Gold price is holding the quick turnaround from one-month lows of $2,971, consolidating the recent downward spiral. The extension of the risk-off market profile into Asia this Monday revives the safe-haven demand for Gold price.

Gold price recovery appears on track

The buying interest in the traditional safe-haven Gold price has resurged in Asian trading on Monday, as risk-off flows dominate, with investors being offered no respite from fears ignited by US President Donald Trump over a global trade war and recession.

China announced on Friday an additional 34% retaliatory tariff on all goods imported from the US, following Trump's reciprocal tariff move on Liberation Day, April 2.

Trump said late Sunday that he is not willing to make any deal with China unless the trade deficit is solved. Speaking further on the stock market carnage, he said that "sometimes you have to take medicine.”

His comments prompted Gold price to open the week with a big leg lower, reaching the lowest in a month below the $3,000 threshold. However, buyers quickly jumped in on the narrative that the increased risks of a US recession due to Trump’s tariff war would outweigh inflation concerns, prompting the US Federal Reserve (Fed) to deliver aggressive interest rate cuts this year.

Markets now price in a 54% chance the Fed could cut as soon as May, with big banks predicting cuts at every meeting through January, even though Chair Jerome Powell on Friday said the central bank was in no hurry on rates.

Goldman Sachs now forecasts a total of 130 basis points (bps) in Fed rate cuts for 2025, up from 105 bps previously projected.

Against this backdrop, the US Dollar recovery remained in check alongside the US Treasury bond yields, allowing Gold buyers to find their feet so far. Gold price is also drawing support from the latest data from the People’s Bank of China (PBOC), which showed that China increased its state Gold reserves for the fifth consecutive month.

Gold held by the PBOC rose by 0.09 million troy ounces last month, according to data released on Monday. 

However, it remains to be seen if Gold price manages to sustain the tepid recovery, especially after Friday’s ‘sell everything’ carnage, which led traders to cover their losses and margin calls in other assets by booking profits in their Gold positions.

Trump’s updates on trade policies and potential retaliation by the European Union (EU) or other countries will be closely monitored, in the absence of high-impact US economic data.

All in all, any downside in Gold price appears limited if markets take a breather from the ongoing bloodbath, focusing their attention to the US inflation data due later this week.

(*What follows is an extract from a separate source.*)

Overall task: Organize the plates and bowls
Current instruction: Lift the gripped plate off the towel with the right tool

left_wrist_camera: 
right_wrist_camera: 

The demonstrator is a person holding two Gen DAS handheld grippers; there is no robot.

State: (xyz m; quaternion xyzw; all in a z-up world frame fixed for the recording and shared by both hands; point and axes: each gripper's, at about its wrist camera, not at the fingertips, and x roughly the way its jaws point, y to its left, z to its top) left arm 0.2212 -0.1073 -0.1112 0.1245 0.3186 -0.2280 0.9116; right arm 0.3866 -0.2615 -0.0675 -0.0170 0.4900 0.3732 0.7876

Gold price technical analysis: Daily chart

So long as the 14-day Relative Strength Index (RSI) holds above the 50 level, the bullish bias in Gold price will likely remain intact.  

Gold price needs to defend the 21-day Simple Moving Average (SMA) at $3,029 on a daily closing basis to resume its record rally.

Buyers will then look to the $3,100 barrier, above which the record high of $3,168 will come into play again.

A failure to resist above the 21-day SMA at $3,029 will re-open the downside toward the $3,000 mark.

The next support aligns at the one-month low of $2,971, below which the 50-day SMA at $2,944 will challenge bullish commitments.

(This story was corrected on April 6 at 05:30 GMT to say in the first bullet that "Gold price finds its feet above $3,000 after hitting one-month lows early Monday." Also, "the record high of $3,168," not $3,068.)

US-China Trade War FAQs

Generally speaking, a trade war is an economic conflict between two or more countries due to extreme protectionism on one end. It implies the creation of trade barriers, such as tariffs, which result in counter-barriers, escalating import costs, and hence the cost of living.

An economic conflict between the United States (US) and China began early in 2018, when President Donald Trump set trade barriers on China, claiming unfair commercial practices and intellectual property theft from the Asian giant. China took retaliatory action, imposing tariffs on multiple US goods, such as automobiles and soybeans. Tensions escalated until the two countries signed the US-China Phase One trade deal in January 2020. The agreement required structural reforms and other changes to China’s economic and trade regime and pretended to restore stability and trust between the two nations. However, the Coronavirus pandemic took the focus out of the conflict. Yet, it is worth mentioning that President Joe Biden, who took office after Trump, kept tariffs in place and even added some additional levies.

The return of Donald Trump to the White House as the 47th US President has sparked a fresh wave of tensions between the two countries. During the 2024 election campaign, Trump pledged to impose 60% tariffs on China once he returned to office, which he did on January 20, 2025. With Trump back, the US-China trade war is meant to resume where it was left, with tit-for-tat policies affecting the global economic landscape amid disruptions in global supply chains, resulting in a reduction in spending, particularly investment, and directly feeding into the Consumer Price Index inflation.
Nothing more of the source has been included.